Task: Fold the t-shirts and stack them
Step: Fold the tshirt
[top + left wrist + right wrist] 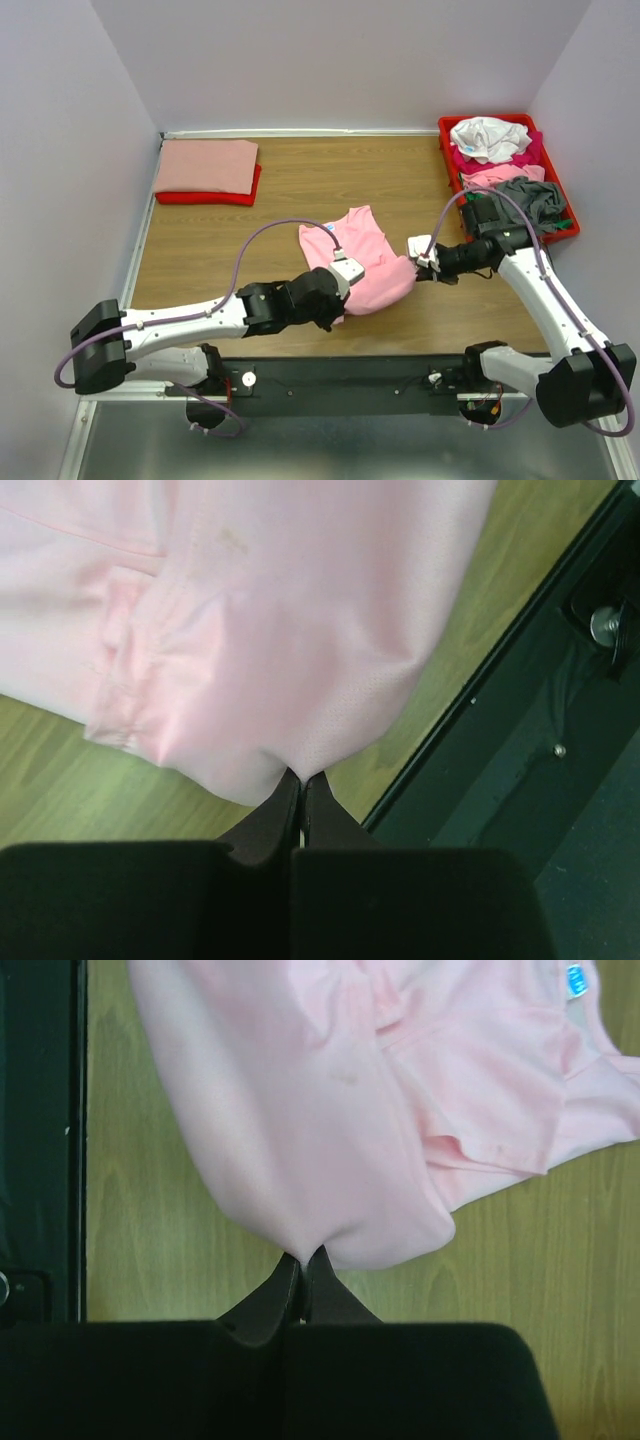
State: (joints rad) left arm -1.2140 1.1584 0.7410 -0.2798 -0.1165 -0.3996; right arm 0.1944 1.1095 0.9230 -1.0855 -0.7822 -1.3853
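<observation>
A light pink t-shirt (365, 258) lies rumpled on the wooden table, its small blue neck label (576, 979) at the far end. My left gripper (340, 303) is shut on the shirt's near left hem; the cloth (300, 660) bunches at the fingertips (287, 792). My right gripper (416, 268) is shut on the shirt's near right hem, with the cloth (300, 1140) gathered at its tips. A folded salmon shirt (206, 165) lies on a folded red one (210, 197) at the far left.
A red plastic tray (560, 236) at the far right holds a heap of white (488, 137), magenta, pink and grey (535, 200) shirts. The black base rail (350, 378) runs along the table's near edge, close to my left gripper.
</observation>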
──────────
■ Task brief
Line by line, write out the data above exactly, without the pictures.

■ Result of the task
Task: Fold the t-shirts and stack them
Step: Fold the tshirt
[top + left wrist + right wrist] 
State: (joints rad) left arm -1.2140 1.1584 0.7410 -0.2798 -0.1165 -0.3996; right arm 0.1944 1.1095 0.9230 -1.0855 -0.7822 -1.3853
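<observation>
A light pink t-shirt (365, 258) lies rumpled on the wooden table, its small blue neck label (576, 979) at the far end. My left gripper (340, 303) is shut on the shirt's near left hem; the cloth (300, 660) bunches at the fingertips (287, 792). My right gripper (416, 268) is shut on the shirt's near right hem, with the cloth (300, 1140) gathered at its tips. A folded salmon shirt (206, 165) lies on a folded red one (210, 197) at the far left.
A red plastic tray (560, 236) at the far right holds a heap of white (488, 137), magenta, pink and grey (535, 200) shirts. The black base rail (350, 378) runs along the table's near edge, close to my left gripper.
</observation>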

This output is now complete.